[Opening Task data section]

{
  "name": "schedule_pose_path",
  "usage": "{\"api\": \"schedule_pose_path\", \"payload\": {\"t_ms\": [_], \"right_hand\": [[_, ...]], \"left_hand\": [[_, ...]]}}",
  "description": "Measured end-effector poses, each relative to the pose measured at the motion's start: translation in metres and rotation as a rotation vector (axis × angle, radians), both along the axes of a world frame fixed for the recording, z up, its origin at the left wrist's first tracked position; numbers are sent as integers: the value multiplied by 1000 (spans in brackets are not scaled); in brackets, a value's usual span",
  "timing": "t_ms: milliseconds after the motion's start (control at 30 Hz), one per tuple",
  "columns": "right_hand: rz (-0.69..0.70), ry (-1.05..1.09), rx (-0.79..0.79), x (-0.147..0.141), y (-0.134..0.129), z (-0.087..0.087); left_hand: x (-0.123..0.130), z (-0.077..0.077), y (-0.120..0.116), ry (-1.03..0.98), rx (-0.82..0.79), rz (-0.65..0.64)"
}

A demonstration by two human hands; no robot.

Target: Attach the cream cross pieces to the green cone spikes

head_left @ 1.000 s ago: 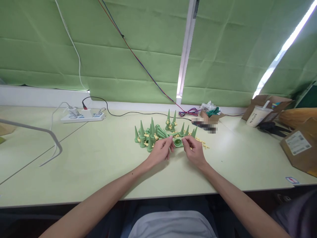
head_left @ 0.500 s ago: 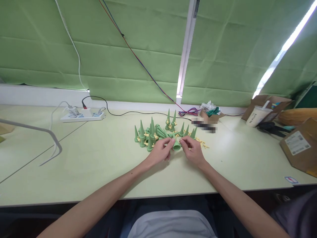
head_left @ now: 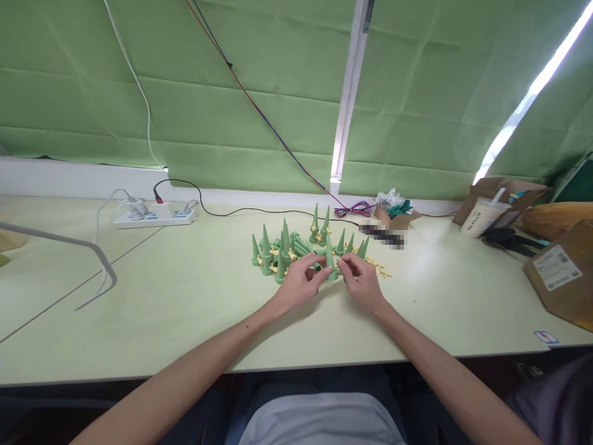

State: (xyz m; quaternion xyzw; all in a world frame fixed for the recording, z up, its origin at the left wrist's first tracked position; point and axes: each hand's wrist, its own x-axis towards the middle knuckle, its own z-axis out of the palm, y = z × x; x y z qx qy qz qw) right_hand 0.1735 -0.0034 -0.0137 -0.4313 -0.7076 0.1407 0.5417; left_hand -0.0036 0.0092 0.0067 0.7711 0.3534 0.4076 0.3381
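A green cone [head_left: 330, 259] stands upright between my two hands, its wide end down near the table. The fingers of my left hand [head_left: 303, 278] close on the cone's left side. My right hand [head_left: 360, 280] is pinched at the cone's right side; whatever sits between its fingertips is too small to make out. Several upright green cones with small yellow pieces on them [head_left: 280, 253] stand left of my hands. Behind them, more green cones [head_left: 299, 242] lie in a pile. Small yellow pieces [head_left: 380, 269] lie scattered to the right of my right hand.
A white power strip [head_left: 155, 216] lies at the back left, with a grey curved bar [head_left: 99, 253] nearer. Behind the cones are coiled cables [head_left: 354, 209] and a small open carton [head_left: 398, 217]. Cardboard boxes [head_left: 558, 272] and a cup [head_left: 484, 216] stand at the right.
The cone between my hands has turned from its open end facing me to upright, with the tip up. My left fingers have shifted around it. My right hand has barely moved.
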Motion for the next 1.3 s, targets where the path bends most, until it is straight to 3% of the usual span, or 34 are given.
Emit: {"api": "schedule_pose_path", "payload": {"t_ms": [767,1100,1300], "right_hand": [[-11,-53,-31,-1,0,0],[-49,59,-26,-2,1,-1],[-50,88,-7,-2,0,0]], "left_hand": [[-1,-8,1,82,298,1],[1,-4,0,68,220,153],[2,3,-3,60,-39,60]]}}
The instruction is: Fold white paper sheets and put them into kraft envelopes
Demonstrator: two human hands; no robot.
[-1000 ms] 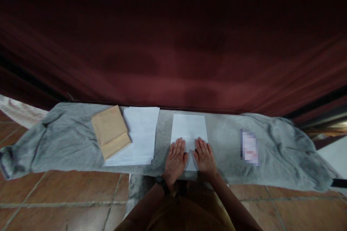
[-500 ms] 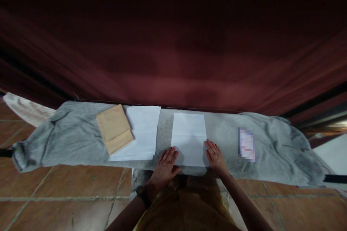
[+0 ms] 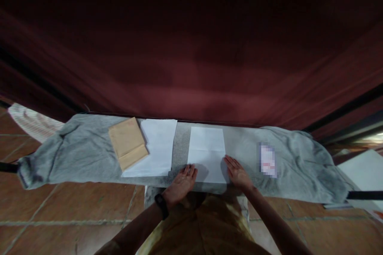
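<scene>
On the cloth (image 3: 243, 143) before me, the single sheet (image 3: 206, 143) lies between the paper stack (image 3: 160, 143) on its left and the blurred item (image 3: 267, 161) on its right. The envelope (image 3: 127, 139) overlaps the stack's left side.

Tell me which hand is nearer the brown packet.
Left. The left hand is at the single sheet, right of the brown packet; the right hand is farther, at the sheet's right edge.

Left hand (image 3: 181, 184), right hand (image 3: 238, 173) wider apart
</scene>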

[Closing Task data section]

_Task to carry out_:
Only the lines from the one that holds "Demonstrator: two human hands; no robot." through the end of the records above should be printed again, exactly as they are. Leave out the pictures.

_Answer box_:
Demonstrator: two human hands; no robot.
[-1000 ms] 
[-500 ms] 
[+0 ms] 
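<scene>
On the cloth (image 3: 243, 143) before me, the single sheet (image 3: 206, 143) lies between the paper stack (image 3: 160, 143) on its left and the blurred item (image 3: 267, 161) on its right. The envelope (image 3: 127, 139) overlaps the stack's left side.

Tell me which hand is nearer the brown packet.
Left. The left hand is at the single sheet, right of the brown packet; the right hand is farther, at the sheet's right edge.

Left hand (image 3: 181, 184), right hand (image 3: 238, 173) wider apart
</scene>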

This exercise is now finished, and nothing remains to add.